> **Problem requirements**
With pictures omitted, restate the data word for word.

> **Data below**
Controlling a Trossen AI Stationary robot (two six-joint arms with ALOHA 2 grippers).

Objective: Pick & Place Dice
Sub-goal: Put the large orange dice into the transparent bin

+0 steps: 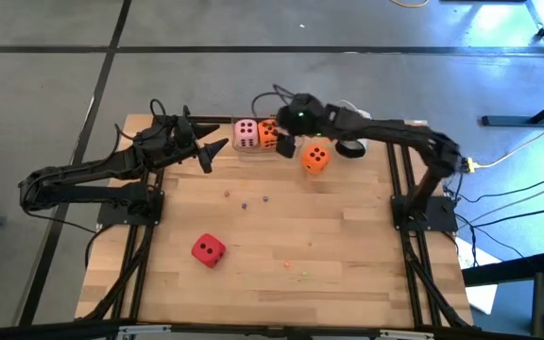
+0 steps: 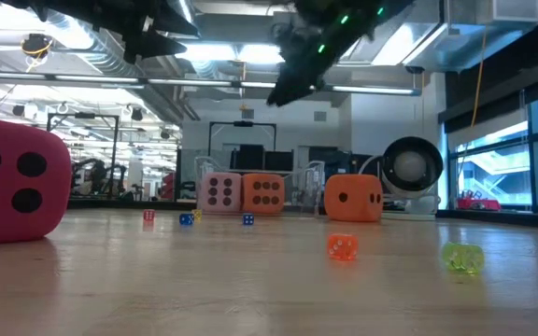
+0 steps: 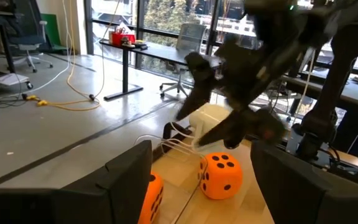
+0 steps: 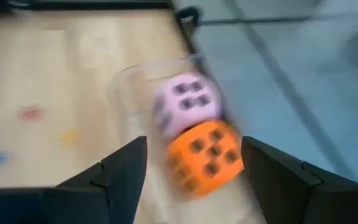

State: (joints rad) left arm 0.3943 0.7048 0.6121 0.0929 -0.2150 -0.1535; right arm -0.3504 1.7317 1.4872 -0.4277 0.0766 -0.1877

> **Answer**
Controlling a Trossen AI Stationary robot (two six-joint arms with ALOHA 2 grippers).

Objective: Pick & Place Dice
Sub-goal: Put the large orange dice into the transparent bin

+0 steps: 
+0 steps: 
+0 steps: 
+0 steps: 

State: (joints rad) left arm 0.3943 0.7048 0.6121 0.0929 -0.2150 -0.1535; right arm -0.3504 1.7317 1.4872 -0.4277 0.0766 -0.1877

No more output is needed here.